Description of problem:
dm-multipath with multibus path grouping and iSCSI devices over bnx2
fails high-availability tests. The test simply shuts down one of the
two network links (with ifdown), and checks that I/O connectivity
is still working on the surviving path. Config diagram :
| Box1 | Host with iscsi-initiator (server)
192.168.1.2 | | 192.168.2.2
192.168.1.20 | | 192.168.2.20
| Box2 | Host with iscsi-target (storage)
/dev/mapper/mpath2p1 (sda/sdb), configured for "multibus"

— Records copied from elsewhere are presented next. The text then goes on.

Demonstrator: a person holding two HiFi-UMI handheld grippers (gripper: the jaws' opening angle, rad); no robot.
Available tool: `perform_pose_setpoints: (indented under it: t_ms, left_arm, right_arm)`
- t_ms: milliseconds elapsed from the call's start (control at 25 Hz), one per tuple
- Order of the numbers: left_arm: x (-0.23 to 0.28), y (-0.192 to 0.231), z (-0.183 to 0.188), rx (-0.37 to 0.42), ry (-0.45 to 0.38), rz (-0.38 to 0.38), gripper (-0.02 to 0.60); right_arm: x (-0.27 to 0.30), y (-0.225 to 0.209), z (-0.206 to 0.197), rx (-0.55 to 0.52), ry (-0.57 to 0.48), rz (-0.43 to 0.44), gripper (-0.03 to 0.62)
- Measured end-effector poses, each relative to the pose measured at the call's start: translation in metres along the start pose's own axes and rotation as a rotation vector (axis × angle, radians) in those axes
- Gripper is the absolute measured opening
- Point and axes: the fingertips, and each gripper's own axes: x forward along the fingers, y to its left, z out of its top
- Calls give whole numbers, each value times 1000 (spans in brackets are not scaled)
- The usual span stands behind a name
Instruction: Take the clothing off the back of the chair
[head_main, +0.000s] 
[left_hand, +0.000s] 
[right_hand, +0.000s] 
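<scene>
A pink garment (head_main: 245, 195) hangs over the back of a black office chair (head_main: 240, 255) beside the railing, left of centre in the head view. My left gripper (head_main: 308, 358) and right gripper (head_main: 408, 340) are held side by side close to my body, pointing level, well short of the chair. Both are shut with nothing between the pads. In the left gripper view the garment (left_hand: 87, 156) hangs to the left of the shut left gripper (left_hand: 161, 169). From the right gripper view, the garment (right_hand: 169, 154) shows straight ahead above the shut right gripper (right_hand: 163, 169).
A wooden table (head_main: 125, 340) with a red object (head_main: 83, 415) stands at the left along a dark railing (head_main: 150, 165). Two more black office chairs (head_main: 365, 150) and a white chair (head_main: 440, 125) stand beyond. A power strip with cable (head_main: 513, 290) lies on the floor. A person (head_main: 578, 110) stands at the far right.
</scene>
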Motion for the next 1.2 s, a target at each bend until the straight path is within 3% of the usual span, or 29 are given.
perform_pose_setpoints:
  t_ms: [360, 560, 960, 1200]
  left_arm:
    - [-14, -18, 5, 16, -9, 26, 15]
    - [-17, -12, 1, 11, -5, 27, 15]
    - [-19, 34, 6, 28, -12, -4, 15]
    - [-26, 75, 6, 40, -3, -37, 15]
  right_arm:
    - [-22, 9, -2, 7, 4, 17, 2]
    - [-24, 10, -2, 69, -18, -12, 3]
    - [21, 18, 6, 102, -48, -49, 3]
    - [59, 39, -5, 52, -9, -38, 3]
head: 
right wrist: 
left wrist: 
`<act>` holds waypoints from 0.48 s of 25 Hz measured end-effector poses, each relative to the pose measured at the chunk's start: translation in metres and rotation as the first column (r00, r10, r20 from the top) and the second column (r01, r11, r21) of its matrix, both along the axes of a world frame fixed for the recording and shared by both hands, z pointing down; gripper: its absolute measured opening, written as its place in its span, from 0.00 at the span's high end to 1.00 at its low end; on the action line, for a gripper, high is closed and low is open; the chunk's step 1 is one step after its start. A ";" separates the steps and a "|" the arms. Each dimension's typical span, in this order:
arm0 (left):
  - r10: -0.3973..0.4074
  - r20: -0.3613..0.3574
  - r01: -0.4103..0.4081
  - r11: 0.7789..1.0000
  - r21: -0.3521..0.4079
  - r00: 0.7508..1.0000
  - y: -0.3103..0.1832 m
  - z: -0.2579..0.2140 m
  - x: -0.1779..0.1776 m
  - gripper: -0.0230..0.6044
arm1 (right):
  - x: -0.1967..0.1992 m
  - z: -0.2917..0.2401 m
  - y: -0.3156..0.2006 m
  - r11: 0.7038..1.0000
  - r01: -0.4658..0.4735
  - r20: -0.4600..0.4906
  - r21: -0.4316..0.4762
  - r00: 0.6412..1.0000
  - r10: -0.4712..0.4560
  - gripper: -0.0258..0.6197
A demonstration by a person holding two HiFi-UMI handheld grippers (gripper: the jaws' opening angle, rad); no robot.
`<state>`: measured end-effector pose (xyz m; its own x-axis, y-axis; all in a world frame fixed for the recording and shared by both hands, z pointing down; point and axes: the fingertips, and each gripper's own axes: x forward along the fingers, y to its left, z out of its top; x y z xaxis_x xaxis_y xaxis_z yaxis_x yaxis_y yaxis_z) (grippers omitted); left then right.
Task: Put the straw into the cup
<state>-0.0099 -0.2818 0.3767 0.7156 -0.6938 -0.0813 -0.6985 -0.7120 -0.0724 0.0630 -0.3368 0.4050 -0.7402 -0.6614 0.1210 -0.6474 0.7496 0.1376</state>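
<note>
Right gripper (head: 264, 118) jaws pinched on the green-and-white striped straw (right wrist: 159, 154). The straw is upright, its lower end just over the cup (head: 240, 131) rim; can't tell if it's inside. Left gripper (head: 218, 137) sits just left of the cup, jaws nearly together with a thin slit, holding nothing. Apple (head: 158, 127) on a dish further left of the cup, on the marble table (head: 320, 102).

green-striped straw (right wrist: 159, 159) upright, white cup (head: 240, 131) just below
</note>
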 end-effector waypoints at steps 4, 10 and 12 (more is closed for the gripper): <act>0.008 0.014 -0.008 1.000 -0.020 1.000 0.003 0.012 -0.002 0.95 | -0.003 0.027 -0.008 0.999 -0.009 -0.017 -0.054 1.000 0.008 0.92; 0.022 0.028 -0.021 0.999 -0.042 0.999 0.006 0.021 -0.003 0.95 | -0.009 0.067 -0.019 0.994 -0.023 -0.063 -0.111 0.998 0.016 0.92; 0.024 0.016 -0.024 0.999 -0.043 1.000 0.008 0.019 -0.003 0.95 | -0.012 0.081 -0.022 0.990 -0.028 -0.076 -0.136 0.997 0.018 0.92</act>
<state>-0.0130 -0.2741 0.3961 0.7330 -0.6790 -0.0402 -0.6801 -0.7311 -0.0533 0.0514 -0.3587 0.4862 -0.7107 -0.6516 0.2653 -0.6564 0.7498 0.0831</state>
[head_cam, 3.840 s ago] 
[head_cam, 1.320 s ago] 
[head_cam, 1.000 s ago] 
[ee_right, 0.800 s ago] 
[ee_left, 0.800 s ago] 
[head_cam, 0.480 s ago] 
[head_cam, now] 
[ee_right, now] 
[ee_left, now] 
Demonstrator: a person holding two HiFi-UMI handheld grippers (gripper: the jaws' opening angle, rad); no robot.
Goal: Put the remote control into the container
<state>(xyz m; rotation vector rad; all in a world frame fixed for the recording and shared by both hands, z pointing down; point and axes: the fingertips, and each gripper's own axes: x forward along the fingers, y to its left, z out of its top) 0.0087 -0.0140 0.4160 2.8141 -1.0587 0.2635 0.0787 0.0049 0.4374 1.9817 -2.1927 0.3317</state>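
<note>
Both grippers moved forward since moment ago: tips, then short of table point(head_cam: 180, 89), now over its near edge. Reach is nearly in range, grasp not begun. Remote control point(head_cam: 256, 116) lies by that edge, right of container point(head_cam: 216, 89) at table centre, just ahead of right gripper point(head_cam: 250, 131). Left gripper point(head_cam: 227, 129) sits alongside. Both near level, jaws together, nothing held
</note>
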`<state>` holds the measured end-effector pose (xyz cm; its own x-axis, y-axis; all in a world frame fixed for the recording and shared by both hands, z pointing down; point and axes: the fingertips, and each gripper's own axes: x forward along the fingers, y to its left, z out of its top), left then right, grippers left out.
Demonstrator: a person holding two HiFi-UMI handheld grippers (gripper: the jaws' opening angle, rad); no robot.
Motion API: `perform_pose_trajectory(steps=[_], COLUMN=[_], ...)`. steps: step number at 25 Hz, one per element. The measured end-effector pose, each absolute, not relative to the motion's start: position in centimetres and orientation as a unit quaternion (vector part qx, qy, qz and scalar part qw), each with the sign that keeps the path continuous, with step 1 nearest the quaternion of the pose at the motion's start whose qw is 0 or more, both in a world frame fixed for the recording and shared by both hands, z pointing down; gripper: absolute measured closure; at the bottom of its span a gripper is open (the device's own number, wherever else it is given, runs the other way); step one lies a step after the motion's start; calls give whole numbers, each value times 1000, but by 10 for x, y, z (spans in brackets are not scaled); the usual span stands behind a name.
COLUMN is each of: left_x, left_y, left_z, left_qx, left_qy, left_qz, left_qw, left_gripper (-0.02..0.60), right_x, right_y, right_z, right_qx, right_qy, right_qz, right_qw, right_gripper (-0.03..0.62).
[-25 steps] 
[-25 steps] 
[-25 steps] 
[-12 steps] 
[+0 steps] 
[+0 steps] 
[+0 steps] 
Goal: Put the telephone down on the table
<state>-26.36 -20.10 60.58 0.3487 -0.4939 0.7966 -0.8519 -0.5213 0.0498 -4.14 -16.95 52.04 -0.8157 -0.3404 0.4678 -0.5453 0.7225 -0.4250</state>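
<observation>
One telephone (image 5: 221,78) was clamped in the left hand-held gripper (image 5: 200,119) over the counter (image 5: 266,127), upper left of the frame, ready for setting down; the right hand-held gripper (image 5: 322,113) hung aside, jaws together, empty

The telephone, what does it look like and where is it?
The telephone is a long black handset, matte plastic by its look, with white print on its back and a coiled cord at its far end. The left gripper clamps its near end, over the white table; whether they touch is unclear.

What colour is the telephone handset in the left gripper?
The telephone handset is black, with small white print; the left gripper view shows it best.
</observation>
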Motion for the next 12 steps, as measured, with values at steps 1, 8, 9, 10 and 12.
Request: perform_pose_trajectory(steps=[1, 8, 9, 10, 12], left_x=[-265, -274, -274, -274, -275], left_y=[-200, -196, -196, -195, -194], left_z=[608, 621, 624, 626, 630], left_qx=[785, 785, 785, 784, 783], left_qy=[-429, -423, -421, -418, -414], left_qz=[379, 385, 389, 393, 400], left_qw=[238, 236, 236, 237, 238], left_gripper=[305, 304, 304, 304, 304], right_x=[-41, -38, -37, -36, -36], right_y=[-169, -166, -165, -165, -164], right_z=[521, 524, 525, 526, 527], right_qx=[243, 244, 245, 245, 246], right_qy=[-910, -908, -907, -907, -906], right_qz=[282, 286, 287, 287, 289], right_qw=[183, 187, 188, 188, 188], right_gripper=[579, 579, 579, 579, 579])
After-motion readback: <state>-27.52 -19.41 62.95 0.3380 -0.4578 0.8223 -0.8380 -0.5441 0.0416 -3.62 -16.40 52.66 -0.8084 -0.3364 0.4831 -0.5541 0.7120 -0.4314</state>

When the HA test is run repeatedly, it eventually fails. Investigations
so far have shown the tests do NOT fail if ANY of the following are used
instead of the above config :
(a) Intel NICs are used instead of Broadcomm, or
(b) Broadcomm NICs are used and the cable is pulled (rather than ifdown), or
(c) "failover" path_grouping_policy is used instead of "multibus", or
(d) bonding is used instead of dm-multipath+iSCSI
Despite the abundant workarounds available, the customer wants the bug
identified and fixed. It's unclear so far whether this is a bnx2 bug,
or a dm-multipath bug, or an iSCSI bug, or some kind of pathological
Version-Release number of selected component (if applicable):
The bug is apparently timing related, but always reproducible with
Broadcomm NICs and dm-multipath "multibus" path grouping. It is
not reproducible with any of the workarounds (a)-(d) listed above.
Steps to Reproduce:
Customer has provided detailed config and test recipes - I can
include them here if needed, though the description above should
alternate path to iSCSI device not available when one NIC interface is ifdown'ed
alternate path to iSCSI device available
There are some scsi reservation conflict errors present in some of
the logs - still trying to determine if these are related somehow.
Some of the reports show Lifekeeper HA is installed, which may be
related - customer claims the problem still occurs even if Lifekeeper
is not installed.
Can you please post /etc/multipath.conf and the result of running
# multipath -ll
When you reproduce this again, can you please attach the output from /var/log/messages, as well as the commands you ran to reproduce this.
(and the timestamps from when you ran the various commands would be
Are you using broadcom's offload driver bnx2i or just bnx2+iscsi_tcp?
When you perform the tests could you also get the output of
iscsiadm -m session -P 3
so we can see of the iscsi sessions logged in properly.
(In reply to comment #2)
> Are you using broadcom's offload driver bnx2i or just bnx2+iscsi_tcp?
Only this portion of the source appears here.